3. HMRC had previously sent to Mrs Fuller a claim pack in connection with the Self Builder Scheme. Mr Fuller confirmed in his correspondence with HMRC that he retained the pack and that he was aware that he could only make one repayment claim and that the claim must be submitted to HMRC within three months of completion.
4. Mr Fuller started to build the house, having drawn up the plans himself. He was on a tight budget and did all of the work himself. The first invoice in his claim submitted to HMRC is dated 30 July 2005. Between then and 12 August 2016 Mr Fuller bought materials in connection with the building of the house and the associated services for the house and garage though only four invoices are dated later than 2 November 2011.
5. Mr Fuller, due to his financial circumstances, carried out all the building work himself and moved in to the house sometime in 2010. He was unable to state the exact date. When he moved in he had installed one bathroom partially installed the kitchen and all the services - electricity, water and sewage - had been connected.
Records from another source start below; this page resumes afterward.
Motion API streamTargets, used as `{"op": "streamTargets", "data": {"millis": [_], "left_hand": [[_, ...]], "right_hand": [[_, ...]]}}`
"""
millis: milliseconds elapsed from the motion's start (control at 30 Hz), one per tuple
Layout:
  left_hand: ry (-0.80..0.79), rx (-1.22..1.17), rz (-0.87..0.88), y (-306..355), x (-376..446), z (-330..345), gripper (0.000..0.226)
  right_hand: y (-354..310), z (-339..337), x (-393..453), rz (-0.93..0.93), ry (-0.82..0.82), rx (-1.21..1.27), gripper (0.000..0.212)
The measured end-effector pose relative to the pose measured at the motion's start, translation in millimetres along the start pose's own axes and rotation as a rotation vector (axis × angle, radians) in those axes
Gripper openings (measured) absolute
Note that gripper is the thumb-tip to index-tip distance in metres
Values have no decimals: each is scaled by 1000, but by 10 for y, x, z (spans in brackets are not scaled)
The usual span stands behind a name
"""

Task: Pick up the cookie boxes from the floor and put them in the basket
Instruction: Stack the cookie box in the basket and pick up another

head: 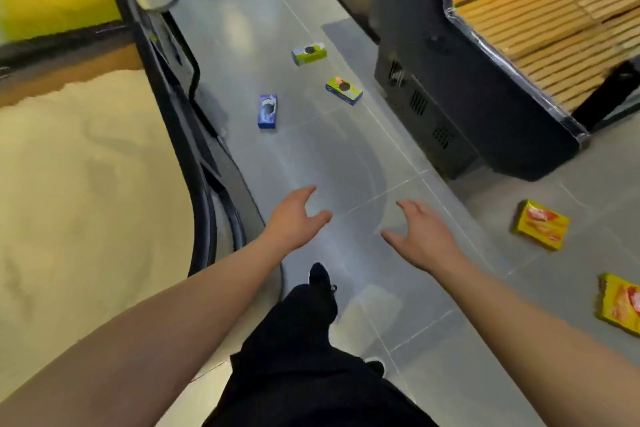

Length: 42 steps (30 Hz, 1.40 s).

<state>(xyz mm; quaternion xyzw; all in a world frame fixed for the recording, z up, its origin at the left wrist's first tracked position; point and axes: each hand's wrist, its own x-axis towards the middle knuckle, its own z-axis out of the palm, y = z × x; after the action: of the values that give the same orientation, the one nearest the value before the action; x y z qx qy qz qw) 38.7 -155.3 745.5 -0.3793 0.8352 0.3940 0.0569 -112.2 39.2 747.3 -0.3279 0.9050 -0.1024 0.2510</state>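
Note:
Three cookie boxes lie on the grey tiled floor ahead: a blue box (267, 112), a green and blue box (344, 90) and a green and white box (309, 53) farthest away. Two yellow packs with red print lie at the right, one (541, 225) nearer the aisle, one (620, 303) at the frame's edge. My left hand (297, 218) and my right hand (421, 236) are stretched forward over the floor, fingers spread, holding nothing, well short of the boxes. No basket is in view.
A dark display cabinet (460, 107) stocked with orange packs stands at the right. A curved dark-rimmed bin (204, 191) filled with pale grain-like goods runs along the left. My dark-trousered leg and shoe (318, 277) step forward in the aisle between them.

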Motion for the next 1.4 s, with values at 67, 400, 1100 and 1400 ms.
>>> {"op": "streamTargets", "data": {"millis": [67,400,1100,1400], "left_hand": [[42,-44,-68,7,362,-114,71],[135,-109,-201,19,2394,-1052,68],[350,-253,-518,87,5662,-2570,72],[479,-491,-734,-445,6490,-2836,66]], "right_hand": [[-103,-179,541,-55,-22,-28,76],[-928,-868,2834,-131,-62,-112,74],[-2421,-1766,7112,-488,-324,-249,80],[-3635,-1483,8625,-770,-519,-499,82]]}}
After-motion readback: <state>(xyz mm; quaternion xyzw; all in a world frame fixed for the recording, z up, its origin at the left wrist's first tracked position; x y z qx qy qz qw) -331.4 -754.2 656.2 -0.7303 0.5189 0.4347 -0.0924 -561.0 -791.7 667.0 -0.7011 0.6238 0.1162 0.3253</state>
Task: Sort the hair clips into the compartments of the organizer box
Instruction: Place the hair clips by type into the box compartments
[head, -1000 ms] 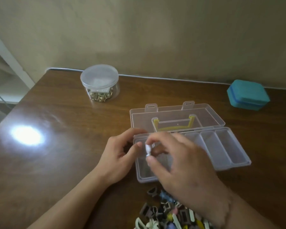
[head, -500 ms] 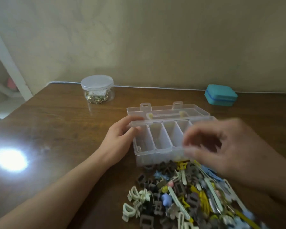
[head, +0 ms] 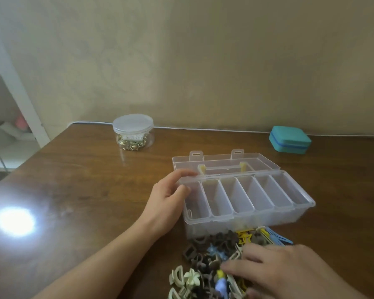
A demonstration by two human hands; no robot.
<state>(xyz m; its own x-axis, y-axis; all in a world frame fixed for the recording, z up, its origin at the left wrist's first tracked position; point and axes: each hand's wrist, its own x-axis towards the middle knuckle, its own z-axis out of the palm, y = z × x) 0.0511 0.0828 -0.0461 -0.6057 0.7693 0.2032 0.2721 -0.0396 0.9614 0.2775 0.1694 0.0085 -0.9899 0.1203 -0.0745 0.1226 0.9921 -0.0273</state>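
The brown wooden table [head: 78, 186] has wide bare room at left and far; its far edge runs along the wall. The clear organizer box [head: 244, 221] sits open right of centre, lid flat behind it, and its compartments look empty. The heap of hair clips [head: 216, 257] lies just near of it, touching its near wall. The right hand [head: 276, 270], above the box half a second ago, is now down on the heap, fingers spread, clasping nothing I can make out; likely it is choosing a clip. The left hand [head: 168, 199] still steadies the box's left end, fingers curled over the rim
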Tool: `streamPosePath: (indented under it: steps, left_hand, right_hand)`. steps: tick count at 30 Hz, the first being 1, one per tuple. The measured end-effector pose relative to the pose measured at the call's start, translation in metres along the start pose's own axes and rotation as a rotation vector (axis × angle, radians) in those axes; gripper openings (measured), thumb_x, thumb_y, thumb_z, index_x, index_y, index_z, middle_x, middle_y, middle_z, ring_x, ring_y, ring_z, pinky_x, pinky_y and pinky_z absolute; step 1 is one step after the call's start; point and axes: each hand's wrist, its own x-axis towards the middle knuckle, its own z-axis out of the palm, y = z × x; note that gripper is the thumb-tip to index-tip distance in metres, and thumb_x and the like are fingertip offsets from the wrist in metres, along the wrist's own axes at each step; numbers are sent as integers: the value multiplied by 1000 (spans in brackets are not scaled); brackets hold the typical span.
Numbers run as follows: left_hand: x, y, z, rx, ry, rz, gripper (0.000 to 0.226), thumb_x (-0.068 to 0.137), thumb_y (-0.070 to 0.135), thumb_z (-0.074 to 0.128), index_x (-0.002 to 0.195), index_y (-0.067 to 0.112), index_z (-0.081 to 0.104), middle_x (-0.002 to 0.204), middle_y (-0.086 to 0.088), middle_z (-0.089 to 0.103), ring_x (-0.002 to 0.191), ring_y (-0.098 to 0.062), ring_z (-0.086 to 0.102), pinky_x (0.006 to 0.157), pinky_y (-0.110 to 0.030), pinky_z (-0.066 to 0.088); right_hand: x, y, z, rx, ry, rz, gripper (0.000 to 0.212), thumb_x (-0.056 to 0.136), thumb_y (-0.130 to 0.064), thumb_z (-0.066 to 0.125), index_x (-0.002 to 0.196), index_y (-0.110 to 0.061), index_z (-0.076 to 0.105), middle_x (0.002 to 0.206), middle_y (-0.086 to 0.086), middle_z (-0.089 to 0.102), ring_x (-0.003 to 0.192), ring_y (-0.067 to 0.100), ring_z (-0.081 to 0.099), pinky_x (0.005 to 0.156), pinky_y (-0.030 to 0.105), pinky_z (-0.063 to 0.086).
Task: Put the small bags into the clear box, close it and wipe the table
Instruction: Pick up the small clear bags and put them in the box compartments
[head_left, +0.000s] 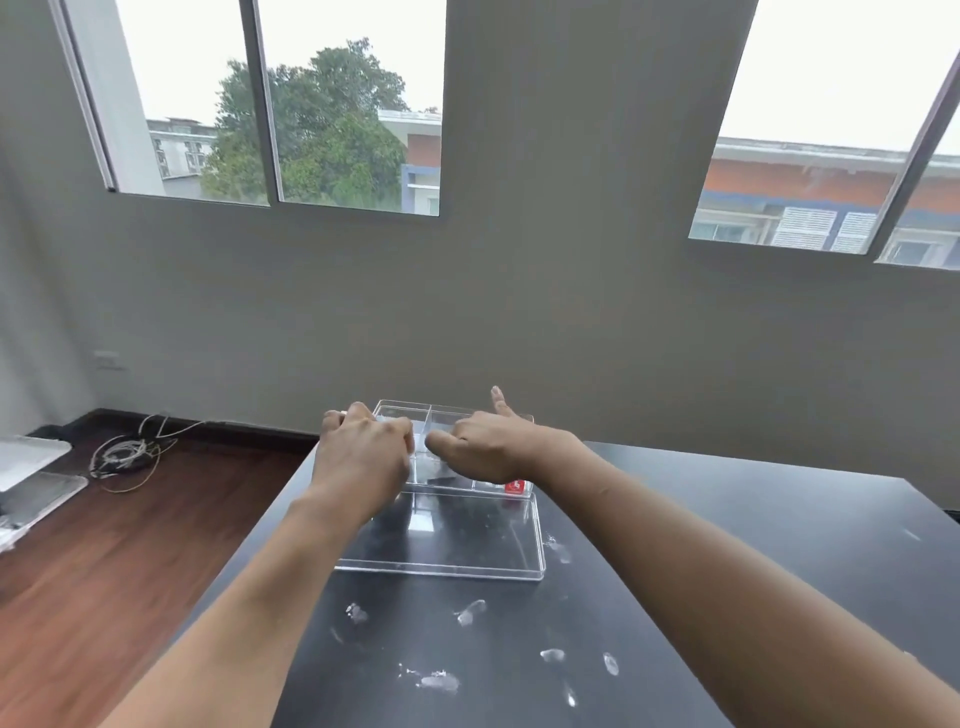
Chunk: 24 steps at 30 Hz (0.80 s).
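**On the dark table: both hands over the open clear box**

Across the dark table (727, 545) lies the clear box (457, 447), its divided base at the far end and its hinged lid (447, 540) folded flat toward you, which leaves every compartment open from above. Several small bags (441, 682) lie scattered on the near tabletop, apart from the box, so loading is judged barely begun. A red label (516, 486) shows in the near right compartment.

Your left hand (363, 462) hovers over the left compartments with its fingers curled inward. Your right hand (488, 452) is alongside, thumb toward the left hand and index finger pointing up and away. The two hands almost meet over the centre divider, probably to release or settle something small there. You cannot tell whether either hand holds a bag; the curled fingers hide it.
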Motion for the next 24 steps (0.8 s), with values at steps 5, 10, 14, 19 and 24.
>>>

6. Mr Fuller advised the Tribunal that the cost of building the house was in the region of £100,000.00 and the estimated cost of building the garage was £60,000.00. As the site was within a forest and there were trees adjacent to the property the garage floor was going to have to ‘float’ in order to avoid damaging the roots of the nearby trees. - hence the high cost.
mr fuller’s arguments
7. In his Grounds of appeal to this Tribunal Mr Fuller stated that he submitted a DIY claim which was received by HMRC on 11 January 2019 having received a completion certificate from his local council dated 4 January 2019.
8. Mr Fuller referred to HMRC’s guidance that ‘completion’ takes place at a given moment in time which is determined by weighing up the relevant factors of the project such as when a Certificate of Completion is issued in accordance with approved plans and specifications, the scope of the planning consent and variations to it and whether the building is habitable or fit for purpose.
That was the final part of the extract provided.